Lujeng duduk di samping Ibu. Tangannya meraih tas pemberianku yang memang kubelikan satu untuknya dan Ibu. Lalu decakan kagum terdengar dari bibir tipisnya. "Ini buat aku Kai? Bagus banget."
"Iya, buat Mbak."
"Ibu kebelakang dulu ya, kalian ngobrol saja." Ibu pergi meninggalkan kami berdua di ruang tamu.
"Btw, kamu baru aja dateng dari Jogja, terus langsung kesini Kai?" Lujeng melempar pertanyaan yang membuat gue merenges, salah tingkah.
"Kangen kamu," kata gue sejujur-jujurnya. Tapi reaksi Lujeng diluar dugaan, dia justru melempari gue dengan tas yang baru saja gue kasih ke dia.
"Ngaco."
Gue hendak menyela omongannya, namun gue urungkan begitu mendengar langkah kaki Ibu mendekati ruang tamu. Beliau membawa segelas jus dan sepiring kue yang gue yakin adalah hasil tangan beliau. Lalu diletakkannya minuman dan kue tersebut di hadapan gue.
"Minum dulu, Kai." Ibu duduk kembali di samping Lujeng.
Gue menggumamkan terima kasih, untuk ketersediaan beliau memberikan gue suguhan. Tanpa diminta lagi, gue menyesap jus sirsak yang dengan segera menghapus rasa dahaga gue, dan meletakkan kembali gelasnya di meja.
"Kai, Lujeng." Ibu menatap gue dan Lujeng bergantian. Wajahnya serius, membuat gue seketika dijangkiti perasaan gugup. "Ibu tahu hubungan kalian lebih sekedar teman."
Gue saling pandang dengan Lujeng. Lalu gue lihat dengan cepat Lujeng menggeleng dan sebuah pernyataan yang muncul dari bibirnya membuat nama gue sebagai player tercoreng. Karena gue merasa ditolak, bahkan sebelum gue mengungkapkan perasaan gue.
"Lujeng nggak ada hubungan apa-apa sama Kai, kok Bu. Kita cuma teman."
Jadi selama ini Lujeng cuma anggap gue teman? Dan perhatian kecil yang gue kasih, dia anggap apa?
Ibu justru tersenyum mendengar sanggahan Lujeng. "Benar begitu, Kai?"

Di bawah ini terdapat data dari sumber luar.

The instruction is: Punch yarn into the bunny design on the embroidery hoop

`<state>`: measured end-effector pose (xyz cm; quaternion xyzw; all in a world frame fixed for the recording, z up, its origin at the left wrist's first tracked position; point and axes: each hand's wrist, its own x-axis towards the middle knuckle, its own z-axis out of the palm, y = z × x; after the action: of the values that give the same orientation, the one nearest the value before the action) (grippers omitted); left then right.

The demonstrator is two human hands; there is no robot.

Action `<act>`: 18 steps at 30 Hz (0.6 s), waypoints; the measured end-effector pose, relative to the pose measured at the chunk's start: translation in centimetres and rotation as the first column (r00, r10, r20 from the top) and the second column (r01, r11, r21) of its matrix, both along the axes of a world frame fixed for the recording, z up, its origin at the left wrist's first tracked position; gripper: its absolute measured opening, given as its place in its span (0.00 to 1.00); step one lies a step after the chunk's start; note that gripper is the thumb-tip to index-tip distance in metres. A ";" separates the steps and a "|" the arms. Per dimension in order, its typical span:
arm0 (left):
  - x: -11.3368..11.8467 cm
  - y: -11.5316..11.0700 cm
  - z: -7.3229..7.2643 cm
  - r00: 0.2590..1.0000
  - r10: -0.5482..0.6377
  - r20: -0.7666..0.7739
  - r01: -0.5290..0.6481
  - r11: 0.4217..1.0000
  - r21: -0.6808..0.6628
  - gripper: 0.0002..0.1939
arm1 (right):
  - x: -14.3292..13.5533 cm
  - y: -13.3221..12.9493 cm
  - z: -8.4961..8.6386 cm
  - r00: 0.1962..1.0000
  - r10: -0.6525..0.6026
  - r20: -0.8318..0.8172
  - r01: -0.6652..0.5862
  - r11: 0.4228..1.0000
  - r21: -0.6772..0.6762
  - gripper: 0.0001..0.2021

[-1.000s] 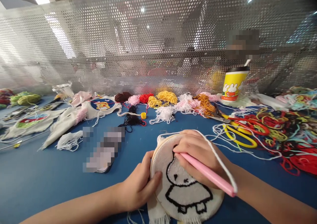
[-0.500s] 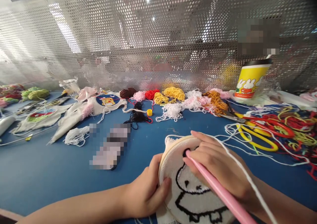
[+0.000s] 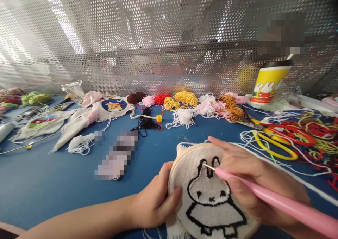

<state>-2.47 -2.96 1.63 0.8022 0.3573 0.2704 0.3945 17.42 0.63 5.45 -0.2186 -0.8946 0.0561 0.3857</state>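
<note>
A round hoop (image 3: 182, 154) holds cream cloth with a rabbit figure (image 3: 211, 189) outlined in black yarn; white stitches line part of its face edge. My left hand (image 3: 160, 198) grips the hoop's left rim, thumb on the cloth. My right hand (image 3: 250, 175) is closed around a pink punch needle (image 3: 277, 198). The metal tip touches or hovers just over the rabbit's left ear; which one I cannot tell. White yarn (image 3: 311, 188) trails behind the right hand to the right edge.
Yarn bundles (image 3: 185, 98) line the table (image 3: 66, 182) below a perforated metal screen (image 3: 158, 38). Yellow and red scissors (image 3: 277, 151) lie at the right beside tangled yarn, near a yellow cup (image 3: 270, 82). A blurred phone-like object (image 3: 118, 156) and embroidered cloths (image 3: 114, 106) are at the left.
My right hand has drawn the needle back, and its metal tip now shows out of the cloth. The pink handle has swung lower toward the right, uncovering the rabbit. My left hand keeps its grip.
</note>
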 end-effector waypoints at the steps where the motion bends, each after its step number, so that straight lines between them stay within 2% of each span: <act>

Sekali lagi gue menatap Lujeng dan dia menggeleng samar. Secara tidak langsung dia meminta gue untuk mengiyakan ucapannya. Tapi gue lelaki, yang ditakdirkan untuk berkata sesuai dengan apa yang gue rasakan. Gue nggak mau jadi pecundang. Meski pada akhirnya gue dan Lujeng nggak akan bersatu, bukanlah sebuah kesalahan kalau gue mengakui perasaan nyaman itu memang ada.

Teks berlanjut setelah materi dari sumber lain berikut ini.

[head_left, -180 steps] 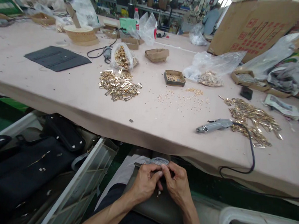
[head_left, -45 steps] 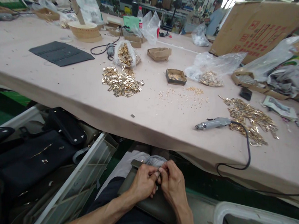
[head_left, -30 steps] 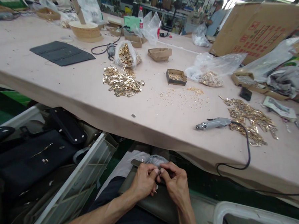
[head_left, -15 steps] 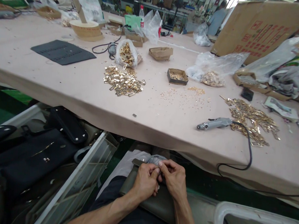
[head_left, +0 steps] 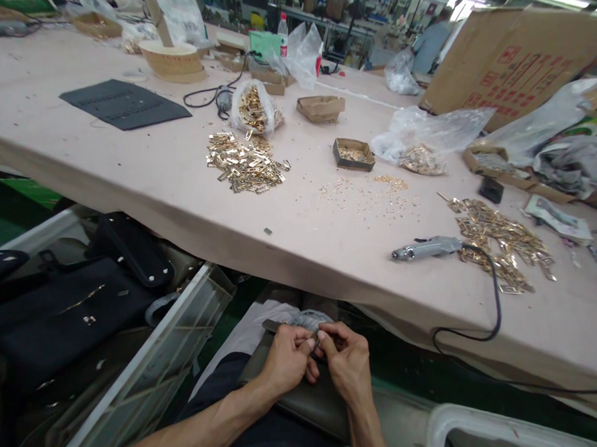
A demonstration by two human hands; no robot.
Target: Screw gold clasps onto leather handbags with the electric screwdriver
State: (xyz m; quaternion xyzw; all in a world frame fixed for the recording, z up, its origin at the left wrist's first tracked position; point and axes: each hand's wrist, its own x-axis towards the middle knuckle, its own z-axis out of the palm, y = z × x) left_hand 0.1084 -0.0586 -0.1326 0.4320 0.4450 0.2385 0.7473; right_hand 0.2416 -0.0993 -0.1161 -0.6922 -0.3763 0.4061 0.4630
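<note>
Over my lap, my left hand (head_left: 287, 358) and my right hand (head_left: 349, 358) meet, fingertips pinched close together. Whatever small piece lies between them is mostly covered by the fingers, and I cannot make it out. Beneath both hands rests an olive-green bag (head_left: 313, 406) with a smooth surface. Some greyish crumpled plastic wrap (head_left: 312, 317) shows just beyond the fingertips. On the table edge side, a grey electric screwdriver (head_left: 427, 248) lies with its black cable trailing off to the right.
Gold metal fittings lie in a left pile (head_left: 246, 164) and a right pile (head_left: 502, 241). Tiny gold parts (head_left: 370, 195) are scattered near a small box (head_left: 353, 154). A crate (head_left: 145, 369) of dark bags stands left; a white bin rim (head_left: 518, 422) is at right.
The fingers of both hands have shifted slightly against each other, the thumbs moving a little. The bag stays on the lap, and the things on the table lie as before.
</note>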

"Kai nyaman dengan Lujeng, Bu." Lujeng melotot mendengar jawaban gue. "Dan kalau diizinkan Kai mau menjalin hubungan lebih dari sekedar teman."
"Kai jangan ngaco deh."
Ibu menggunakan telapak tangannya, meminta Lujeng untuk diam.
"Kai memang nggak bisa ... belum bisa menjanjikan apa-apa. Tapi Kai akan berusaha agar Lujeng selalu tersenyum saat bareng Kai."

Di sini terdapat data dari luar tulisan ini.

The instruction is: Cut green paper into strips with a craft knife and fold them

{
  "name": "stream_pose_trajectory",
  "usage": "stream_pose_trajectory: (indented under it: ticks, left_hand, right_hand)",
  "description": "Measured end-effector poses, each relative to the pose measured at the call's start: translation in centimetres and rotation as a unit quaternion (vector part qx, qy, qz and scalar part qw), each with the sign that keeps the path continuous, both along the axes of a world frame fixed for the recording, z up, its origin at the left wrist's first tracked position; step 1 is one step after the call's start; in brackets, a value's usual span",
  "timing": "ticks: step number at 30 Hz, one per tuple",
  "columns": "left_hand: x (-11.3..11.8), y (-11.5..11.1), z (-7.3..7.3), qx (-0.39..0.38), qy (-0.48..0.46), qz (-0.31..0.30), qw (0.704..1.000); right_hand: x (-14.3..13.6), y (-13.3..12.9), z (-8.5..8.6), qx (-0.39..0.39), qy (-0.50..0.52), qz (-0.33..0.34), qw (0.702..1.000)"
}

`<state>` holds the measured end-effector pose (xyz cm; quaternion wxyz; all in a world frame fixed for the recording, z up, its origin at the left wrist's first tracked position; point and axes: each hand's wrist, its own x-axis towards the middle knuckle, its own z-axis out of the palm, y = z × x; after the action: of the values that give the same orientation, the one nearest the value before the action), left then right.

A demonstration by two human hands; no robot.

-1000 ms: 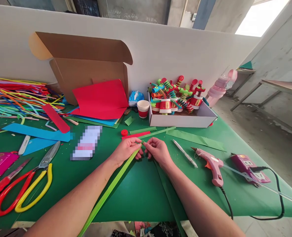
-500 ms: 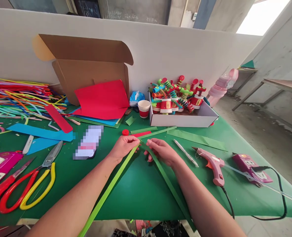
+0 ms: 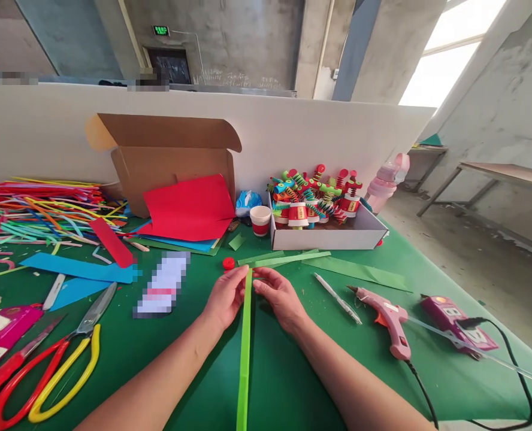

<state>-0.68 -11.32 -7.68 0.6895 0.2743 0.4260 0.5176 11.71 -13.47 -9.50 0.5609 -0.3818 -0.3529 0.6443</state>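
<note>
A long light green paper strip [image 3: 245,353] runs from between my hands down toward the near table edge. My left hand [image 3: 226,298] pinches its far end between thumb and fingers. Close on the right, my right hand [image 3: 280,297] has its thumb and fingers curled around another green strip [image 3: 293,258], which points off to the right; its fingertips are near the top of the long strip. Just beyond my left hand lies a small red paper roll [image 3: 228,263]. A wide green strip [image 3: 360,272] rests to the right.
On the left are scissors [image 3: 88,332], blue strips [image 3: 79,267], a phone [image 3: 162,284] and pipe cleaners [image 3: 45,209]. Behind stand a cardboard box [image 3: 171,161], cups [image 3: 260,220] and a white box of paper figures [image 3: 329,238]. A pen [image 3: 338,298] and glue gun [image 3: 389,320] lie right.
The view has tilted up. The light green strip swung from slanting left to nearly straight down, and the darker strip that hung from my right hand no longer slants down to the right.
</note>
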Motion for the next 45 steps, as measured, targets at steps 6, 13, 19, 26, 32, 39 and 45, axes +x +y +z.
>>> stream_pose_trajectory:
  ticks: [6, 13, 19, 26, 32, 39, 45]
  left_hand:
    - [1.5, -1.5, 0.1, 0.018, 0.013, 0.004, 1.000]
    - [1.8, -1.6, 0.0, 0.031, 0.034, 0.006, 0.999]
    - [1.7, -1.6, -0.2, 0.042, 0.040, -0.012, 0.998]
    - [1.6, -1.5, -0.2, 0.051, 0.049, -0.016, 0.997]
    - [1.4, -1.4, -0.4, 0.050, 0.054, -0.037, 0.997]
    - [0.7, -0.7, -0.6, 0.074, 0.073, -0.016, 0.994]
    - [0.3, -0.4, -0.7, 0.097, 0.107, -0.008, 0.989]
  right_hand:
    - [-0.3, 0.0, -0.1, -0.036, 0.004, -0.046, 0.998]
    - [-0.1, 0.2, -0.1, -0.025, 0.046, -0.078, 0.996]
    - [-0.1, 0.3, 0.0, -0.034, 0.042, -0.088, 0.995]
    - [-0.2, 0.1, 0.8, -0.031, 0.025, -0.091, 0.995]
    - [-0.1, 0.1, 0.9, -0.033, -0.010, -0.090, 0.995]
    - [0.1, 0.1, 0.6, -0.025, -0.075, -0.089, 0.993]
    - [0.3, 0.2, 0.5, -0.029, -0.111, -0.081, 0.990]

Tak disangka senyum Ibu semakin lebar. Bolehkah gue beranggapan kalau Ibu memberi restu pada gue untuk mendekati putrinya?
Dan pembahasan mengenai hubungan gue dan Lujeng berakhir saat Ibu mengangguk disertai rentetan kata penuh peringatan. Namun, dari semua kalimat yang beliau ucapkan satu yang gue inget TAHAN DIRI, JANGAN KEBABLASAN!